Le projet concerne les abattoirs dont le chiffre d’affaires dépasse 250 millions d’euros. Un amendement, introduit par deux députés socialistes, créant une taxe de 5 % sur le chiffre d’affaires de ces entreprises à partir du 1er janvier 2016, a été voté la semaine dernière par la commission des Finances de l’Assemblée.
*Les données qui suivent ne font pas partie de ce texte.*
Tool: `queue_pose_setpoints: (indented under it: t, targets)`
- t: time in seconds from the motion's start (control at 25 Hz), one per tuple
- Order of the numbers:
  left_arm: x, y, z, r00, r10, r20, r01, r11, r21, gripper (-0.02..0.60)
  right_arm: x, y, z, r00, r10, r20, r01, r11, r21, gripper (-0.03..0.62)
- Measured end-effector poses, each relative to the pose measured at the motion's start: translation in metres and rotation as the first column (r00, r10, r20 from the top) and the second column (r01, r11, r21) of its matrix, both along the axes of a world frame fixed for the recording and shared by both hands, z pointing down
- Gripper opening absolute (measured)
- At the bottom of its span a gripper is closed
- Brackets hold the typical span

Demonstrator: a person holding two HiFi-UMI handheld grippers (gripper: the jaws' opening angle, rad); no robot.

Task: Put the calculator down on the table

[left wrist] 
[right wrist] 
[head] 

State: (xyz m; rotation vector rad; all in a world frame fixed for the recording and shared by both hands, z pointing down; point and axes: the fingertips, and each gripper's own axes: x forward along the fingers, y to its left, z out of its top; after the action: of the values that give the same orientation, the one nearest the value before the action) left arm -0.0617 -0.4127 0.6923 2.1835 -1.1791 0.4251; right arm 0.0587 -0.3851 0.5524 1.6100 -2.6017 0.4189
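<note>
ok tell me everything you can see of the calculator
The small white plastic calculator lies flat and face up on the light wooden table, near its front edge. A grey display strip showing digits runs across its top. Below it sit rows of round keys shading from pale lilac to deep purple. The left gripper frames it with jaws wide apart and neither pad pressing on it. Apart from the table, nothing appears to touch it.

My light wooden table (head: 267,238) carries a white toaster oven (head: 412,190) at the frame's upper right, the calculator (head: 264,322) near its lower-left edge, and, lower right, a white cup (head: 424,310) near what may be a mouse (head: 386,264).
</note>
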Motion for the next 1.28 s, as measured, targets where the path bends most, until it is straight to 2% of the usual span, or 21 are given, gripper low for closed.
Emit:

Ce nouveau prélèvement est censé « abonder un fonds de soutien conjoncturel aux éleveurs en difficulté », selon ses concepteurs.

Les abatteurs (FNICGV, Culture Viande) et même la FNSEA ont vivement dénoncé le projet ces derniers jours, en faisant valoir son caractère irréaliste eu égard à la situation financière des entreprises de la filière.

À la fin 2014, le volailler breton Tilly-Sabco puis les Abattoirs industriels de la Manche (AIM, spécialisé dans le porc) s’étaient déclarés en cessation de paiement, avant d’être rachetés au prix de nombreux licenciements.